Imagen: Sín titulo, de Andre Kertesz


Vivimos un estado de coma permanente, no en el sentido lato y trillado de aquellos que se creen vanguardia y sólo son furgón de cola, sino más bien en el sentido de pausa, de respiro, de aquel espacio mudo – invisible – en el desarrollo de una idea que se frena para dar paso a una mejor comprensión de la misma. Una coma, como la de una oración, como la de un susurro nocturno a la hora del encierro, en el que dos cuerpos desnudos se entrelazan hacia el desenlace cósmico propio de cualquier avatar surrealista, momento en el cual los gritos, la euforia, el desvelo, las caricias, los desencuentros se vuelven parte de la atiborrada sarta de ideas sin sentido que, como relámpago inasible, se me cruzan por la cabeza. Y niego. Y afirmo. Y te veo. Y me desnudo. Te desnudás. Mirando. Siempre mirando. Porque en el mirar se interpela mucho más que en el propio ser, porque el Mirar es el Estar, es el Ser, es el Amor y es el Dolor, Es.

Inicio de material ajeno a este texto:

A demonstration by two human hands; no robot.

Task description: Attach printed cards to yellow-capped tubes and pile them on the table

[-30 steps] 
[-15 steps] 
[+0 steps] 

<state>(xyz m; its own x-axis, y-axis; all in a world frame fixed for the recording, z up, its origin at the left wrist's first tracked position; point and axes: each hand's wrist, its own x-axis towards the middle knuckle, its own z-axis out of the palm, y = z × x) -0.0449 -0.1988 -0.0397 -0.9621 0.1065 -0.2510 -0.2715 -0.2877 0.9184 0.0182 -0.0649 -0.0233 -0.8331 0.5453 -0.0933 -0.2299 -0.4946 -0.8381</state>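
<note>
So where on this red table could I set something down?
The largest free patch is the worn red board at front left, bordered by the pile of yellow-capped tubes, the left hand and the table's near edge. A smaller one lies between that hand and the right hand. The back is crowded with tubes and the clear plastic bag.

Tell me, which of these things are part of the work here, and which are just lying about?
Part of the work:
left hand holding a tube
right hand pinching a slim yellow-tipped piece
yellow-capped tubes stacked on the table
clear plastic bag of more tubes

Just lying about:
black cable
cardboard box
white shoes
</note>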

Mas, si fuera posible que de alguna manera, en algún tiempo y en algún lugar, todo se volviera calmo de repente, como el devenir incesante de las olas que rompen contra la costa por la noche, cuando se llaman a estridente silencio una vez que se han estrellado contra la arena, entonces, sólo entonces, podría afirmar sin temor a equivocarme que todo lo que ves es lo que hay. Somos barro.